His second achievement was the creation of the Database of Individual Patient Experiences (DIPEx) with GP Ann McPherson, collecting peoples' stories, patients' experiences to benefit other patients and physicians to find out about patients' perspectives. DIPEx has been supporting two websites, healthtalk.org and youthhealthtalk.org, which disseminate medical sociology research into patients' experiences by the Health Experiences Research Group of the University of Oxford. As of February 2016 the method has become part of an International project used in 14 countries, and covers 90 conditions.

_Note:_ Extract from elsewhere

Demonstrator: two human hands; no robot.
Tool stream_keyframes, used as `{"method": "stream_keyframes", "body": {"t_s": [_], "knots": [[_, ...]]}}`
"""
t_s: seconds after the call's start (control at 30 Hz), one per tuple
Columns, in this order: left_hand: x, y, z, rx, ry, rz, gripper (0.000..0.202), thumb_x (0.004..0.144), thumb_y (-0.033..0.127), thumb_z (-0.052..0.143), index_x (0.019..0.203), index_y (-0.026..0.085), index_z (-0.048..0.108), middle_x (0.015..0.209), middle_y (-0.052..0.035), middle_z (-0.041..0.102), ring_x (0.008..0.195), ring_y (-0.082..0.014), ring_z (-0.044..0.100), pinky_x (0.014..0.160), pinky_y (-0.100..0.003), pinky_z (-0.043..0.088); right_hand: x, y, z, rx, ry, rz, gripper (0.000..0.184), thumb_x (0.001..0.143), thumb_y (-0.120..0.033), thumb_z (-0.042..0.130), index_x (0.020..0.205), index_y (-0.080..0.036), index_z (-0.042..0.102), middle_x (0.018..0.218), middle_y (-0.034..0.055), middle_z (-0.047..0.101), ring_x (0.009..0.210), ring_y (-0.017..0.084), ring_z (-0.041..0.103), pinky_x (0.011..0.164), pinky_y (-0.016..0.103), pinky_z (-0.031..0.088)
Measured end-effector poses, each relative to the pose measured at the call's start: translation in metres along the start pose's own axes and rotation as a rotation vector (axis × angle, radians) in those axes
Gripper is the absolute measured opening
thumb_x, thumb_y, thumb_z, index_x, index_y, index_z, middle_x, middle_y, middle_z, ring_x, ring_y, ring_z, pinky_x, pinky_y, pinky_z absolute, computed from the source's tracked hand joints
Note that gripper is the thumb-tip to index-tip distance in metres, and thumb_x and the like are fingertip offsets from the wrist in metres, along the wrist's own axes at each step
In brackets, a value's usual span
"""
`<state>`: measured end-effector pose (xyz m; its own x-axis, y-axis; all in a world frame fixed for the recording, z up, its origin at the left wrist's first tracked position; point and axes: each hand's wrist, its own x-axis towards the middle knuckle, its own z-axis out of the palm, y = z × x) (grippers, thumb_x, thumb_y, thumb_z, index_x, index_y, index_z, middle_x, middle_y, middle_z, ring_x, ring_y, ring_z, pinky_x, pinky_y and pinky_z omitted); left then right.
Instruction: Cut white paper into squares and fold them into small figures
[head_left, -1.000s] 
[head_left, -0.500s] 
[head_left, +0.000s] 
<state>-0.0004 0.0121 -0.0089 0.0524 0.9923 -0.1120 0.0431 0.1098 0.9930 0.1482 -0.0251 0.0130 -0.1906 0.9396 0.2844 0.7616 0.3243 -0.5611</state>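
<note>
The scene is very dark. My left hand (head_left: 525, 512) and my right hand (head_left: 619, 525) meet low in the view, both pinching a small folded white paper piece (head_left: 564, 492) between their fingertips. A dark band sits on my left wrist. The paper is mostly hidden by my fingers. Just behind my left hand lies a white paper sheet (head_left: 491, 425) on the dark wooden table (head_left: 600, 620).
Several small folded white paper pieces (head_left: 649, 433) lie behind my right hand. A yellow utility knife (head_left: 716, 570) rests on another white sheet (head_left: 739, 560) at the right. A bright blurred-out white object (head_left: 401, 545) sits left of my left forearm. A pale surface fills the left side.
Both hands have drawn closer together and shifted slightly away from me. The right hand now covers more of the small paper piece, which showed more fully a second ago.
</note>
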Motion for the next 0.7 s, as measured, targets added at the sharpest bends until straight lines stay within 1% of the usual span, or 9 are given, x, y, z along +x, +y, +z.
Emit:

He enjoyed working internationally, founding the clinical pharmacology department at the University of Groningen in the Netherlands, consulting for the World Health Organisation, chairing both the International Society of Drug Bulletins from its foundation in 1986 until 1996, and Consumers International's health working group.

==Personal life==
Herxheimer was married twice, first to textile designer Susan Collier, with whom he had two daughters Charlotte and Sophie. After a divorce he married Christine Bernecker, a psychiatrist and analyst in 1983.
Herxheimer was very aware of language and fluent enough in four, including German, Dutch and French, to pun in them.

Herxheimer was hospitalised for a mild heart attack in February 2016. His wife said "Andrew was so determined to lead a useful life that even when he was in the Royal Free hospital [...] he was handing out leaflets on healthtalk. And he was editing up until the day before he died."
He died of a stroke on 21 February 2016.